Discovering Fiji: The journey of yavusa Vulagi from Kiuva to the Rewa Delta

Luisa cleaning the pottery after firing. Picture: PAUL GERAGHTY

A long time ago, members of yavusa Vulagi who now reside in Nasilai Village on the Rewa Delta left their home.

The reason behind this early tribal migration was the outbreak of the deadly epidemic known as “matelila” or the wasting disease. It is believed they migrated from Bau.

This article takes a look at how they moved from Kiuva to Nasilai in Nakelo (Ucui Nasilai) before finally setting up at their current home. According to the late Sekove Tasoqosoqo (father of Taraivini Wati, the iconic potter from Nasilai Village discussed in last week’s story), after leaving Kiuva, his ancestors came across a headland at Nasilai, Nakelo. Tasoqosoqo talked about his people’s movement during a 1981 interview with Doctor Paul Geraghty, the Adjunct Associate Professor in Linguistics at the University of the South Pacific.

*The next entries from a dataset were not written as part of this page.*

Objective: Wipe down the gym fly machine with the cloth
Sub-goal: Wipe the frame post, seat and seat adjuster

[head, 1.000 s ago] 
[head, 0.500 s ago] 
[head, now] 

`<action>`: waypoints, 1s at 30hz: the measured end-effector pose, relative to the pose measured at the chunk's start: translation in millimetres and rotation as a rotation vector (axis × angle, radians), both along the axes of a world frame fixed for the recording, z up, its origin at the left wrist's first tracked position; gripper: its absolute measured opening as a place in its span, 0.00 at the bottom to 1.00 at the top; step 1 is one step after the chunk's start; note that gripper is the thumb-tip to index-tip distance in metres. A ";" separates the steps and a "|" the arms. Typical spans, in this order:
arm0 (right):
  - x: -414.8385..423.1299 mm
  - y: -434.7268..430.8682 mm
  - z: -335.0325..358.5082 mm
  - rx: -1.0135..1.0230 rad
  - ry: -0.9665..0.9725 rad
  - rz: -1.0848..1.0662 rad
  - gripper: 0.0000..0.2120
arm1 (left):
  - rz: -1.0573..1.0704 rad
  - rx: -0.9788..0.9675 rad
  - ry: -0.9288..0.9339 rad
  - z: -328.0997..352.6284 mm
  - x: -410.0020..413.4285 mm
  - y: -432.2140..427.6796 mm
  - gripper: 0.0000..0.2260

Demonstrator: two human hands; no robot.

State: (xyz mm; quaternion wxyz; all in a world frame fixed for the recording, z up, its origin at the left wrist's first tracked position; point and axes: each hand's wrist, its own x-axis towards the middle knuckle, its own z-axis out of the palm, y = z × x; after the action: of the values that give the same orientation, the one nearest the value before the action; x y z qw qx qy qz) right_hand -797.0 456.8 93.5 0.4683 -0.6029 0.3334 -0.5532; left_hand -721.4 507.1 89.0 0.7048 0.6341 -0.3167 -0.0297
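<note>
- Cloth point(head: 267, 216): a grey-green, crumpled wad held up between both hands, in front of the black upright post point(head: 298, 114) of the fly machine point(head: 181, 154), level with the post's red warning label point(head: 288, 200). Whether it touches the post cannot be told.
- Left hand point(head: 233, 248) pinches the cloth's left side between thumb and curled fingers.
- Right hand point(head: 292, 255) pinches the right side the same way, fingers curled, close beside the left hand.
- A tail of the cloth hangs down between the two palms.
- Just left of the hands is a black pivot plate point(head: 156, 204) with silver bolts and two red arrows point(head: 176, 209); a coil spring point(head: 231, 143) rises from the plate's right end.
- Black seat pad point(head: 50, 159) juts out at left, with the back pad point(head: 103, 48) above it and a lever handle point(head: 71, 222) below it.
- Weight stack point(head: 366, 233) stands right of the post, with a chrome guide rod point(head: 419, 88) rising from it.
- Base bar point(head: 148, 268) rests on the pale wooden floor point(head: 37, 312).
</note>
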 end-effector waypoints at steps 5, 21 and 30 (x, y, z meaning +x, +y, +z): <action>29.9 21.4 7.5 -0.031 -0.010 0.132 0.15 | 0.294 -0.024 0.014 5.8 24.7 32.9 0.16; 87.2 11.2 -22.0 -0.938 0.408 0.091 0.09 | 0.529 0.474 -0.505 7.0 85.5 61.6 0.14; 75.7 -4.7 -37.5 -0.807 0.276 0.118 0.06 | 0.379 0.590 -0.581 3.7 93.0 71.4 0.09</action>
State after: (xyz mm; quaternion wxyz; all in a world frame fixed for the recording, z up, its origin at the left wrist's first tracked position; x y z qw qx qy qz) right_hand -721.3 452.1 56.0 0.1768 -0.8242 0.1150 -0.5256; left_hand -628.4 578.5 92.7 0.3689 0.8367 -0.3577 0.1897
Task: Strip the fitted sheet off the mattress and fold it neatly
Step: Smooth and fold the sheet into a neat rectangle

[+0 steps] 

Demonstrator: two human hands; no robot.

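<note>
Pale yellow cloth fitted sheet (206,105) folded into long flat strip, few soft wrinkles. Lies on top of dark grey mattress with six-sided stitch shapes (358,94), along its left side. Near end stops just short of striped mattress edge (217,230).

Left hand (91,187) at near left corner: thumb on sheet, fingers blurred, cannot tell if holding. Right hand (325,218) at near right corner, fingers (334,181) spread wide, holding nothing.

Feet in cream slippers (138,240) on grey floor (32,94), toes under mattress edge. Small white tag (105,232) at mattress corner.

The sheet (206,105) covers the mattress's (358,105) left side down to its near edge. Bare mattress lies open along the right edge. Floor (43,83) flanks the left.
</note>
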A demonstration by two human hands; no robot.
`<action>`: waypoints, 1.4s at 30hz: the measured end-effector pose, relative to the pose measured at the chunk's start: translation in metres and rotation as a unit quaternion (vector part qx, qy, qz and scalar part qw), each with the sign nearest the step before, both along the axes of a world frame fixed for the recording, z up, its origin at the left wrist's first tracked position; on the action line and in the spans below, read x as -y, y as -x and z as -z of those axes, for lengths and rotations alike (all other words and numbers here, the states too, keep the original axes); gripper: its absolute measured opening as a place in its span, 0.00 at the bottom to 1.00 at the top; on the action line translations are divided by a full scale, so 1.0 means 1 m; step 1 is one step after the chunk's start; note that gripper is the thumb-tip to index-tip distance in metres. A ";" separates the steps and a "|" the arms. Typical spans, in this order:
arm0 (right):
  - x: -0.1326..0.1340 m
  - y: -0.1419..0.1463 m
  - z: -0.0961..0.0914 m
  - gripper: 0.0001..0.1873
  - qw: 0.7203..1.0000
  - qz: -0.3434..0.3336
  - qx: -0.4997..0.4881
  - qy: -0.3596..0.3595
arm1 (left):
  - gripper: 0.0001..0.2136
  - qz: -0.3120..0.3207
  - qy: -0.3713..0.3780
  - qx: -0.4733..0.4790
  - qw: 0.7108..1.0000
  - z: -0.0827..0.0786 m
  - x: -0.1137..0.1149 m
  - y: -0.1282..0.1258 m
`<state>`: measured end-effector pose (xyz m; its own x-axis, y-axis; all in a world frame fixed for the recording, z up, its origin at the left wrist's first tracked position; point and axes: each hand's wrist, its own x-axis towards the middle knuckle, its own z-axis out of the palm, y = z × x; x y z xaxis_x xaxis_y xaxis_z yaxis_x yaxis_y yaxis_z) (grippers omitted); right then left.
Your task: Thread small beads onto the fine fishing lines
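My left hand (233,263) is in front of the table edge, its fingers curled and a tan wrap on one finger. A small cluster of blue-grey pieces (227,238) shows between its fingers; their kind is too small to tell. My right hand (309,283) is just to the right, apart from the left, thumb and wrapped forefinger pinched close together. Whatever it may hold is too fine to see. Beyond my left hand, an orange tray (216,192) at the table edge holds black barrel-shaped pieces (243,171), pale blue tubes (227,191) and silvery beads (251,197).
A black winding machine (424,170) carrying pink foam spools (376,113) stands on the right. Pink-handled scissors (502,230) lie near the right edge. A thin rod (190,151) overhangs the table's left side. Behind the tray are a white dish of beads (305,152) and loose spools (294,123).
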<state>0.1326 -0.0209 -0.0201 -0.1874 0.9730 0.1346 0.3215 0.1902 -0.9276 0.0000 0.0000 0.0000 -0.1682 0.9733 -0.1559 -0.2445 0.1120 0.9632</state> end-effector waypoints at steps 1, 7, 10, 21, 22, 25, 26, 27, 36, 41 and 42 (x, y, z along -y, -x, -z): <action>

The interview was translated in English and recorded in an essay written by Geraghty titled “The Stone and the Paddle”. The headland at Nakelo did not belong to Tasoqosoqo’s people but they liked it because it was close to the reef and therefore, provided food protein in the form of fi sh and other seafood.

“We would sell the fish to the farmer who lived inland, such as at Nakelo, and so we became known by the name “Matua Edai” (Mature Today),” Tasoqosoqo noted. They got the name Matua Edai (matured today) because their ancestors could easily get root crops and other produce from those who lived inland by exchanging them with seafood from the coast.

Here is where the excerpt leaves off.